Patient Information Coordinator (Franklin/Seneca) - UPMC - Seneca, PA

Job Summary

Looking for an opportunity to combine your customer service experience and passion for helping others? UPMC is seeking qualified candidates for casual, part-time and full-time opportunities with our Patient Access department as Patient Information Coordinators.


Work settings include physician practices, emergency rooms, and outpatient surgery departments within UPMC physician practices throughout Franklin, Seneca and surrounding areas.


We have a variety of shifts available including daylight, evenings, weekends, and overnight shifts.


The Patient Information Coordinator schedules appointments, prepares documents, registers and greets patients. The Patient Information Coordinator both gathers information from and provides information to patients to ensure a positive experience for the patients seeking care and with the appropriate financial outcome.


Responsibilities


– Interview and pre-register patients at the time of or prior to the visit date.

-Input patient information into the computer to initiate a medical record and a bill.

– Obtain and update demographic, next-of-kin, and insurance information, including referrals/authorizations on all patients as needed.

– Confirm/Verify insurance benefits with the appropriate carrier via on-line verification systems or telephone inquiries.

– Obtain signature of patient or family member for consent to treatment and financial responsibility following the Health Insurance Portability and Accountability Act (HIPAA) rules and regulations.

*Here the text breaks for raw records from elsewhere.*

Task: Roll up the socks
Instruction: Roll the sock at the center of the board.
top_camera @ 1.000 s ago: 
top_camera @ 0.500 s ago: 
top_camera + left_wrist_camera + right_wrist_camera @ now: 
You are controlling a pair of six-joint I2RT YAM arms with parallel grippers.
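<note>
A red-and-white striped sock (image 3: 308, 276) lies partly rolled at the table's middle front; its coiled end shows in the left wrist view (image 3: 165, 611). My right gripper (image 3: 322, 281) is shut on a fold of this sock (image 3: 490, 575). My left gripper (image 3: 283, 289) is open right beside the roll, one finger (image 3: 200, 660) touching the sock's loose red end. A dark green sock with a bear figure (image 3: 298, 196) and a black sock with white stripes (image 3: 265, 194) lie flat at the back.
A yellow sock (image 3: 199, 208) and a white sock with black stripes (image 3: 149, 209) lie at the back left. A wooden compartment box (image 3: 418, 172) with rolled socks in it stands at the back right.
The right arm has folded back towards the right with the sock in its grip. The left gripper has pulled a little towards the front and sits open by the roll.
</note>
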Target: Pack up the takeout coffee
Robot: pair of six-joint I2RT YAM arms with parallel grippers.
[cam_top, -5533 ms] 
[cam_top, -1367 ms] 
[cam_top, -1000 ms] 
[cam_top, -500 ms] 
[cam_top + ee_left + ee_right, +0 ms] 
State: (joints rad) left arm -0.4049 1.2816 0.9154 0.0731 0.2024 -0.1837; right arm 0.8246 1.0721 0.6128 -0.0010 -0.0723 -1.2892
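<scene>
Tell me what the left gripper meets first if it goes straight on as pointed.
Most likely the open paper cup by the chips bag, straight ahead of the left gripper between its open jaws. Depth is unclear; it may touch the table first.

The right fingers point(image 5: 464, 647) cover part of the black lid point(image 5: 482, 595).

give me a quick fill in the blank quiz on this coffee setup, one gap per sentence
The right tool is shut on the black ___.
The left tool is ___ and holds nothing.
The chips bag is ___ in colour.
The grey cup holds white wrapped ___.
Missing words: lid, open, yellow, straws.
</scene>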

– Collect and records patient payments at time of service.

– Respect patient confidentiality and withholds restrictive information according to HIPAA guidelines.

– Schedule patient appointments in accordance with UPMC and department-specific guidelines

– Appropriately distribute/triage phone calls to other areas and/or clinical providers

– Assist with administrative duties in the office including but not limited to scanning of medical records and faxing.


Basic Qualifications


– Completion of high school graduate or equivalent.

– Experience with personal computer based applications, other various office equipment and proficient typing skills.

– Two years of experience in a medical/billing/fiscal or customer service function preferred.

– Medical terminology and third party health care coverage experience preferred.

– Excellent interpersonal, written and verbal communication skills are required.

– Initiative to work productively with minimal supervision.

– Able to work well under pressure.


Licensure/Certifications


-Act 33, 34, and 73 clearances required within 90 days of employment.